**The problem:** Transcribe the data below verbatim from the line with "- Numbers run" to the line with "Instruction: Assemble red". Include both of those lines.

**Given data:**

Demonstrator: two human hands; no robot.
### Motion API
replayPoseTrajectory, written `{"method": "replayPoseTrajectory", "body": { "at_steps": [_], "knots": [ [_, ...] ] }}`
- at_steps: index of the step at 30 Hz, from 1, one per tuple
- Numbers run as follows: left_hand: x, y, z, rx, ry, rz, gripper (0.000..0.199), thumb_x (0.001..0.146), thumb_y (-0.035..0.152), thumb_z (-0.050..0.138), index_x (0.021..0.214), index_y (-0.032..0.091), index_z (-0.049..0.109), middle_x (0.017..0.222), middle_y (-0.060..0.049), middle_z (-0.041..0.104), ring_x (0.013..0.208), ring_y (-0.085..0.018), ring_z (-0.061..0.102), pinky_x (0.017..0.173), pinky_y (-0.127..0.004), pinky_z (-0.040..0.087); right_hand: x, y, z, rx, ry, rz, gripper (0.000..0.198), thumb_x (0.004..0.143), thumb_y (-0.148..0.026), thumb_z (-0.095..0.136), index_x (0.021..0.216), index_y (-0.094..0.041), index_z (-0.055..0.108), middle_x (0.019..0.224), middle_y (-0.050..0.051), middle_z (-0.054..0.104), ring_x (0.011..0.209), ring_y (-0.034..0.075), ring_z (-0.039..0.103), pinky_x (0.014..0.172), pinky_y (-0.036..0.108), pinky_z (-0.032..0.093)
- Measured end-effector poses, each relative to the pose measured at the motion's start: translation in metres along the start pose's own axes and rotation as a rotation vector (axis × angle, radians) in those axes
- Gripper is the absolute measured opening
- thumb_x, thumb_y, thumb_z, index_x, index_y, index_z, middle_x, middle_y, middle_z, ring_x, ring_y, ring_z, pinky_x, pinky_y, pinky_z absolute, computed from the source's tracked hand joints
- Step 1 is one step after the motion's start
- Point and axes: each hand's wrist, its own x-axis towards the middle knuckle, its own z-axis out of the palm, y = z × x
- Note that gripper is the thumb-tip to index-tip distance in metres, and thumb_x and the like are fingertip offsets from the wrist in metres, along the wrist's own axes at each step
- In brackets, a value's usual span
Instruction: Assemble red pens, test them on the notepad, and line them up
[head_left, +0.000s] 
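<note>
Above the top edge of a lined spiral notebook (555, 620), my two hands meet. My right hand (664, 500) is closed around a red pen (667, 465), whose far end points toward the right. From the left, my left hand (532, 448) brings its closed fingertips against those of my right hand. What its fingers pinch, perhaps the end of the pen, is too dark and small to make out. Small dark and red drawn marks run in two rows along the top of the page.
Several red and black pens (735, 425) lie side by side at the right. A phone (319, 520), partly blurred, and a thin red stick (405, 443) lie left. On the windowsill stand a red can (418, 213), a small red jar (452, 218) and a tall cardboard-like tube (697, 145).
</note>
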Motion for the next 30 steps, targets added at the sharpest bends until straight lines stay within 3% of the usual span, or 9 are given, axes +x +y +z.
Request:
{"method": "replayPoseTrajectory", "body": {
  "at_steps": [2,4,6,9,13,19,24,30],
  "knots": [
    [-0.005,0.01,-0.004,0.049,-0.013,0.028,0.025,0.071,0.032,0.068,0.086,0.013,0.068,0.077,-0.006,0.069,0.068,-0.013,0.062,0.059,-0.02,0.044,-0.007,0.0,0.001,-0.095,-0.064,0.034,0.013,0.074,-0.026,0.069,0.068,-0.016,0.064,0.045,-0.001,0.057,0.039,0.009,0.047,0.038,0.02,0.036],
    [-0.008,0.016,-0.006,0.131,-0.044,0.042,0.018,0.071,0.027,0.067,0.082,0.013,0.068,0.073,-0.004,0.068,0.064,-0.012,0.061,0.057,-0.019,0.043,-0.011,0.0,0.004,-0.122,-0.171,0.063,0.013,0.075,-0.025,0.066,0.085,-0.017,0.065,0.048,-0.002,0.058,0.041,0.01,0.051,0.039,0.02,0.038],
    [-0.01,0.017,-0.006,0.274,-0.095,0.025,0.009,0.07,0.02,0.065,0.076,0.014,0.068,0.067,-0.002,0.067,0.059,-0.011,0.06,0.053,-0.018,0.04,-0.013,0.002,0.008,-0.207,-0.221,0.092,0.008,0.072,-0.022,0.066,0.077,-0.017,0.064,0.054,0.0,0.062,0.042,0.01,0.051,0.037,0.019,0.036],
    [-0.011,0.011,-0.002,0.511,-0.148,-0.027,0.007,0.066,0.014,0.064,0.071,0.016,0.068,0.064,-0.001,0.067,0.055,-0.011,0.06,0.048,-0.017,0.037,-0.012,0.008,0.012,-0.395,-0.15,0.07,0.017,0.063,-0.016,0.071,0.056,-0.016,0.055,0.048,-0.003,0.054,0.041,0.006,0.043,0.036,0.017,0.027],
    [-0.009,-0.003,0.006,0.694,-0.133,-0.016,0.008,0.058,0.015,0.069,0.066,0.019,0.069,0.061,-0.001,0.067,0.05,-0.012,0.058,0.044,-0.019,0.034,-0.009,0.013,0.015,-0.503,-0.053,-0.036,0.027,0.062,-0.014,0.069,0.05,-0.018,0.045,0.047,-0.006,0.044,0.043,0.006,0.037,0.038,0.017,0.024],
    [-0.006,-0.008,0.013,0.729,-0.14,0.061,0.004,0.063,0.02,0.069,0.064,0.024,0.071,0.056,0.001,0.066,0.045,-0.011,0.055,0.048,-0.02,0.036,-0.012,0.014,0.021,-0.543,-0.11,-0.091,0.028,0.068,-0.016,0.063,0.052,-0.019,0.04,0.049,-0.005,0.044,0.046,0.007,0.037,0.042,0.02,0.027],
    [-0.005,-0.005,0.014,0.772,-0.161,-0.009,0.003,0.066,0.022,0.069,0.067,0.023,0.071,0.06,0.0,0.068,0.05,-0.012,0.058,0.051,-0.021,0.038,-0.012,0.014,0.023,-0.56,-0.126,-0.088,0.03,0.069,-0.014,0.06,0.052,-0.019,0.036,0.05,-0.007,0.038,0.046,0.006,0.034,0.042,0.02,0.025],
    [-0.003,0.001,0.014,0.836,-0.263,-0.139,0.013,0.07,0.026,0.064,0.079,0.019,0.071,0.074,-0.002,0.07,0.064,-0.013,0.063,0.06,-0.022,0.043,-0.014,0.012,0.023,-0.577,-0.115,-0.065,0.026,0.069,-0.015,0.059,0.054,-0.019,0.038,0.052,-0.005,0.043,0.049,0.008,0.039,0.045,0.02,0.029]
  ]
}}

**Solution to this problem:**
- Numbers run as follows: left_hand: x, y, z, rx, ry, rz, gripper (0.000..0.199), thumb_x (0.001..0.146), thumb_y (-0.035..0.152), thumb_z (-0.050..0.138), index_x (0.021..0.214), index_y (-0.032..0.091), index_z (-0.049..0.109), middle_x (0.017..0.222), middle_y (-0.060..0.049), middle_z (-0.041..0.104), ring_x (0.013..0.208), ring_y (-0.085..0.018), ring_z (-0.061..0.102), pinky_x (0.017..0.173), pinky_y (-0.127..0.004), pinky_z (-0.040..0.087); right_hand: x, y, z, rx, ry, rz, gripper (0.000..0.198), thumb_x (0.004..0.143), thumb_y (-0.148..0.026), thumb_z (-0.095..0.136), index_x (0.021..0.216), index_y (-0.094..0.041), index_z (-0.055..0.108), middle_x (0.019..0.224), middle_y (-0.050..0.051), middle_z (-0.054..0.104), ring_x (0.011..0.209), ring_y (-0.034..0.075), ring_z (-0.039..0.103), pinky_x (0.014..0.172), pinky_y (-0.036..0.108), pinky_z (-0.032..0.093)
- Measured end-effector poses, each relative to the pose measured at the motion's start: translation in metres along the start pose's own axes and rotation as a rotation vector (axis × angle, radians) in those axes
- Gripper is the absolute measured opening
- thumb_x, thumb_y, thumb_z, index_x, index_y, index_z, middle_x, middle_y, middle_z, ring_x, ring_y, ring_z, pinky_x, pinky_y, pinky_z absolute, computed from the source's tracked hand joints
- Step 1 is one step after the motion's start
- Point and axes: each hand's wrist, its own x-axis towards the middle knuckle, its own z-axis out of the palm, y = z × x
- Note that gripper is the thumb-tip to index-tip distance in metres, and thumb_x and the like are fingertip offsets from the wrist in metres, along the wrist's own axes at each step
- In brackets, a value's usual span
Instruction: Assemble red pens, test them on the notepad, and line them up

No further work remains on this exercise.